• **Task to complete**: Apart from the pictures, the listing is to be returned exactly.

• **Provided data**:
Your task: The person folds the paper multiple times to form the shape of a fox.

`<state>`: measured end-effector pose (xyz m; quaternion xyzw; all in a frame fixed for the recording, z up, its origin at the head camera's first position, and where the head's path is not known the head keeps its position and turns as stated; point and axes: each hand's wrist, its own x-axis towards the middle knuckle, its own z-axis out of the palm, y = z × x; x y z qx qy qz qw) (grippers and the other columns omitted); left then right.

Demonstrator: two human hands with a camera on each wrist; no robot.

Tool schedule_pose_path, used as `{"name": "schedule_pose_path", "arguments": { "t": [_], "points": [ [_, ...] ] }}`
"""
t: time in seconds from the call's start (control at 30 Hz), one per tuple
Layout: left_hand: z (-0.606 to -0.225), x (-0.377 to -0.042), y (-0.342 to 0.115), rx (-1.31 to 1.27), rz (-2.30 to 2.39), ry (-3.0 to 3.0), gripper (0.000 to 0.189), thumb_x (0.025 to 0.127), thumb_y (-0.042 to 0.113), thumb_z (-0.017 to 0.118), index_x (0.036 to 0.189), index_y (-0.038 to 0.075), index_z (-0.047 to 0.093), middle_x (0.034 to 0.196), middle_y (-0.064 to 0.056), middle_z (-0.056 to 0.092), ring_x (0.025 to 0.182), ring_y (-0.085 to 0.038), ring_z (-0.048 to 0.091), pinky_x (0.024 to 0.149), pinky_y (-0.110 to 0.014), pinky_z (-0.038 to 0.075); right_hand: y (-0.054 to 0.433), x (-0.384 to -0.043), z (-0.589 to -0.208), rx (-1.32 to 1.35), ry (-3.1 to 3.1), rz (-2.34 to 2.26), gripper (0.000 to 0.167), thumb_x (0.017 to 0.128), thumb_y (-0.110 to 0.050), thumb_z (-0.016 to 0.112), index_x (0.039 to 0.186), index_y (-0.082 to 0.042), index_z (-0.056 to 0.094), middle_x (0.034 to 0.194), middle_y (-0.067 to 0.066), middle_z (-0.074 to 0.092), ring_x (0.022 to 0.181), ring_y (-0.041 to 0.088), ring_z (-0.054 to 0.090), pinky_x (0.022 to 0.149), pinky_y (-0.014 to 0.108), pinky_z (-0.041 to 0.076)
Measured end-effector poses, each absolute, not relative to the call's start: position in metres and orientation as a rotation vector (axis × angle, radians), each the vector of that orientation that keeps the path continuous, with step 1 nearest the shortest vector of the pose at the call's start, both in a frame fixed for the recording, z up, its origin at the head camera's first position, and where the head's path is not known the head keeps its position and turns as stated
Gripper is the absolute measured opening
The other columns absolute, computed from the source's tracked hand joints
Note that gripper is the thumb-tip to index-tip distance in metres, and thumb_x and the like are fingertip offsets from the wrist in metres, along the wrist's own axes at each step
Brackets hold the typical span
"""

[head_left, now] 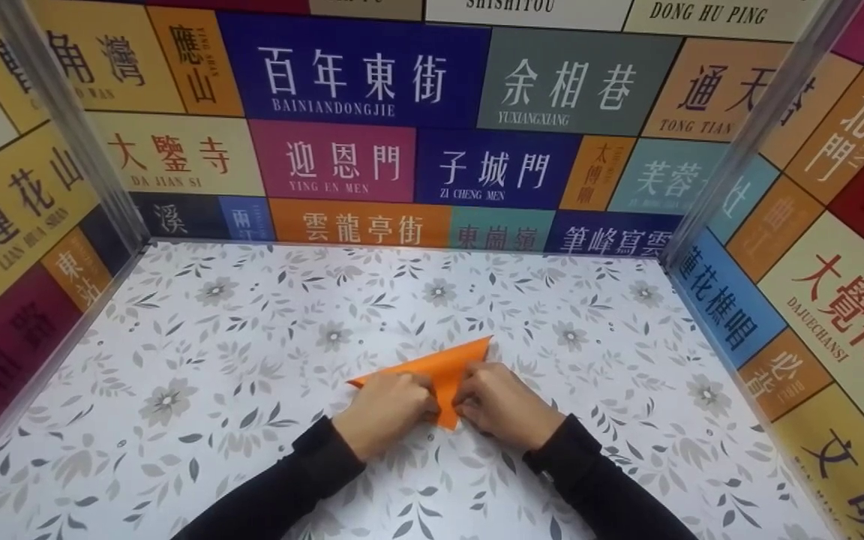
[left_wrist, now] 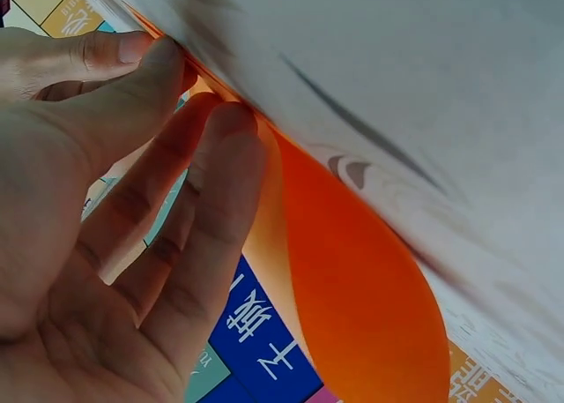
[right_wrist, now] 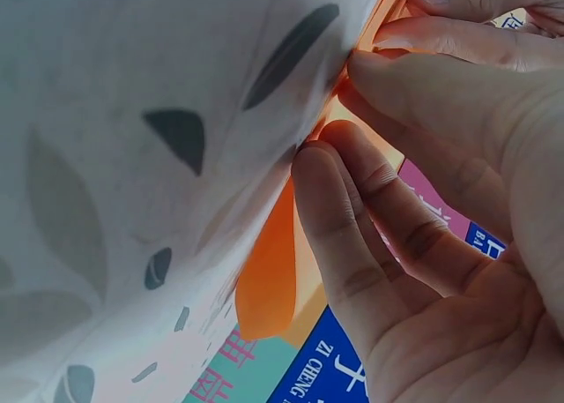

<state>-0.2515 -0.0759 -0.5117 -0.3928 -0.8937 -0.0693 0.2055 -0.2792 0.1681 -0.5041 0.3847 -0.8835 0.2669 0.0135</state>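
An orange sheet of paper (head_left: 443,365), folded to a triangular outline, lies on the floral tabletop with one corner pointing toward the person. On its left side the left hand (head_left: 391,409) pinches the paper near that front corner, thumb and fingers curled at the edge. Facing it, the right hand (head_left: 503,401) pinches the other side, its fingertips a short gap from the left ones. In the left wrist view a flap of the orange paper (left_wrist: 361,288) bows up in a curve beyond the fingers. The right wrist view shows a smaller curved paper flap (right_wrist: 269,284).
A white tabletop (head_left: 252,465) with grey flowers and leaves spreads around the hands. Panels of coloured Chinese place-name signs (head_left: 357,71) stand behind and on both sides. Clear corner strips (head_left: 747,142) join the panels. Both forearms wear black sleeves (head_left: 274,480).
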Motion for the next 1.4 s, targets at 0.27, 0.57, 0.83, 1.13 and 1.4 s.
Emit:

• **Result of the task**:
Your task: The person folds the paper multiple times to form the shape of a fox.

`<state>`: measured end-effector pose (xyz m; quaternion xyzw; all in a frame fixed for the recording, z up, its origin at the head camera's first position, and where the head's path is not known the head keeps its position and turns as stated; point and axes: each hand's wrist, its own x-axis towards the middle knuckle, its own z-axis out of the palm, y = z × x; x y z qx qy qz qw) (grippers and the other columns omitted); left then right.

Demonstrator: two human hands with a camera on each wrist; no robot.

Tool schedule_pose_path, used as `{"name": "schedule_pose_path", "arguments": { "t": [_], "points": [ [_, ...] ] }}`
"""
t: time in seconds from the call's start (control at 30 Hz), one per tuple
Layout: left_hand: z (-0.606 to -0.225), x (-0.377 to -0.042), y (-0.342 to 0.115), rx (-1.31 to 1.27), rz (-2.30 to 2.39), ry (-3.0 to 3.0), gripper (0.000 to 0.189), thumb_x (0.025 to 0.127), thumb_y (-0.042 to 0.113), thumb_z (-0.017 to 0.118), index_x (0.036 to 0.189), index_y (-0.038 to 0.075), index_z (-0.047 to 0.093), middle_x (0.034 to 0.196), middle_y (-0.064 to 0.056), middle_z (-0.056 to 0.092), ring_x (0.025 to 0.182), ring_y (-0.085 to 0.038), ring_z (-0.048 to 0.091), pinky_x (0.024 to 0.149), pinky_y (-0.110 to 0.014), pinky_z (-0.038 to 0.075); right_hand: y (-0.054 to 0.433), x (-0.384 to -0.043), z (-0.589 to -0.208), rx (-1.32 to 1.35), ry (-3.1 to 3.1), rz (-2.34 to 2.26), gripper (0.000 to 0.167), thumb_x (0.017 to 0.128), thumb_y (-0.110 to 0.050), thumb_z (-0.016 to 0.112), index_x (0.039 to 0.186), index_y (-0.082 to 0.042), index_z (-0.056 to 0.094), middle_x (0.034 to 0.194), middle_y (-0.067 to 0.066), middle_z (-0.074 to 0.092), ring_x (0.022 to 0.181), ring_y (-0.041 to 0.088), ring_z (-0.054 to 0.090), pinky_x (0.022 to 0.149), pinky_y (-0.014 to 0.108), pinky_z (-0.041 to 0.076)
Measured end-effector poses, each absolute, not relative to the call's start: position in metres and orientation as a rotation vector (axis × angle, radians), each the vector of that orientation that keeps the path continuous, with step 1 nearest the shortest vector of the pose at the call's start, both in a frame fixed for the recording, z up, its origin at the head camera's first position, and where the head's path is not known the head keeps its position and turns as stated
Gripper is the absolute measured opening
The other columns absolute, computed from the source's tracked hand joints
Note that gripper is the thumb-tip to index-tip distance in metres, and thumb_x and the like are fingertip offsets from the wrist in metres, along the wrist's own axes at each step
Brackets hold the typical span
"""

[head_left, now] 
[left_wrist, now] 
[right_wrist, now] 

<state>-0.2515 -0.0759 -0.5117 -0.3928 -0.8937 -0.0693 0.2055 -0.2792 0.1681 -0.5041 0.3847 -0.8835 0.2669 0.0135</state>
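An orange sheet of paper (head_left: 443,365), folded to a triangular outline, lies on the floral tabletop with one corner pointing toward the person. On its left side the left hand (head_left: 391,409) pinches the paper near that front corner, thumb and fingers curled at the edge. Facing it, the right hand (head_left: 503,401) pinches the other side, its fingertips a short gap from the left ones. In the left wrist view a flap of the orange paper (left_wrist: 361,288) bows up in a curve beyond the fingers. The right wrist view shows a smaller curved paper flap (right_wrist: 269,284).
A white tabletop (head_left: 252,465) with grey flowers and leaves spreads around the hands. Panels of coloured Chinese place-name signs (head_left: 357,71) stand behind and on both sides. Clear corner strips (head_left: 747,142) join the panels. Both forearms wear black sleeves (head_left: 274,480).
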Motion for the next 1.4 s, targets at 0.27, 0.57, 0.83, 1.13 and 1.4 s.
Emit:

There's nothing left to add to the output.